For all these reasons, sophisticated and to a lesser extent even inexperienced malicious adversaries have an advantage over forensic investigators. The aim of this report is to illustrate that in that contest the forensic investigator can leverage the ability of thinking like the attacker to reduce that edge.

This report begins with a review of the challenges faced by digital forensics followed by detailed case studies that serve to introduce an approach that allows the investigator to think like the attacker and focus on certain aspects of the attack. This results in increases in efficiency and extinguishes lines of inquiry that are of low probability during an investigation. The Adversarial Diamond Threat Model describes how an adversary can use a capability and infrastructure against a victim that results in an intrusion event.
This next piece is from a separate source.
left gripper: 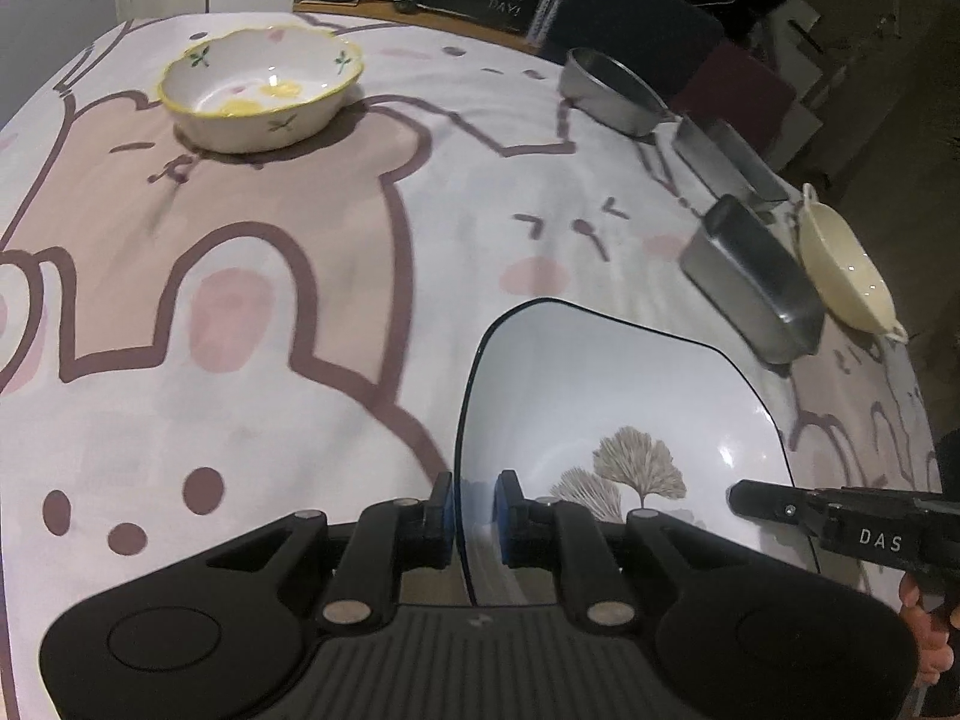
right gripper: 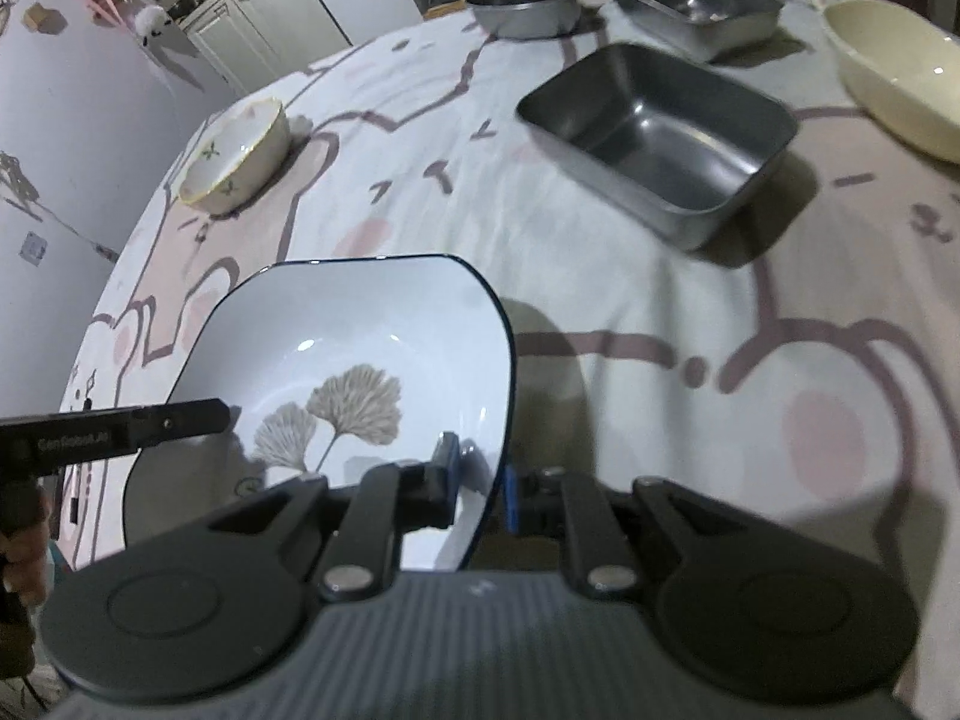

Further the Cyber Threat Kill Chain (CTKC) provides a mechanism to define the steps an adversary might take at each step of an exploitation or intrusion.

Argument

With the increasing complexity and sophistication of Information and Communications Technology the ability to think like a malicious adversary when performing digital forensics is advantageous. Powerful open-source AI Frameworks and encryption libraries along with readily available malicious code and easy access to anti-forensics techniques has created a situation where even less sophisticated adversaries can use a complex set of Tactics, Techniques and Procedures (TTP). The proliferation of connectedness enabled by mobile devices, networking technologies, IoT, cyber physical systems and cloud services that all use different types of hardware, firmware, OS and software and can generate huge volumes of disparate data that is both difficult to handle but can also allow malicious activity to remain hidden (Caviglione, Wendzel & Mazurczyk 2017).

Modern forensic techniques include Stored Data and File System analysis, Reverse Engineering (RE) and Network Analysis but each has limitations.

The analysis of stored data and file systems requires the creation of forensic images to allow the analysis of files, installed applications and the inspection of remnants of deleted content. This process can be time consuming not only because of the size of volumes and data but also because of the different types of devices and implementations used with various OS, file systems and mixed technologies (Caviglione, Wendzel & Mazurczyk 2017).

Typically, RE is used in an investigation. RE can be attempted on malware binaries, network traffic, seemingly benign applications, and log files from the OS (Caviglione, Wendzel & Mazurczyk 2017). But its effectiveness is limited by the anti-forensic techniques the adversary has used. These may include code obfuscation, multistage exploit loading, encrypted payloads and SSH tunnels as well as covert C2 and other sophisticated infrastructure (Blackberry Research & Intelligence Team, 2020).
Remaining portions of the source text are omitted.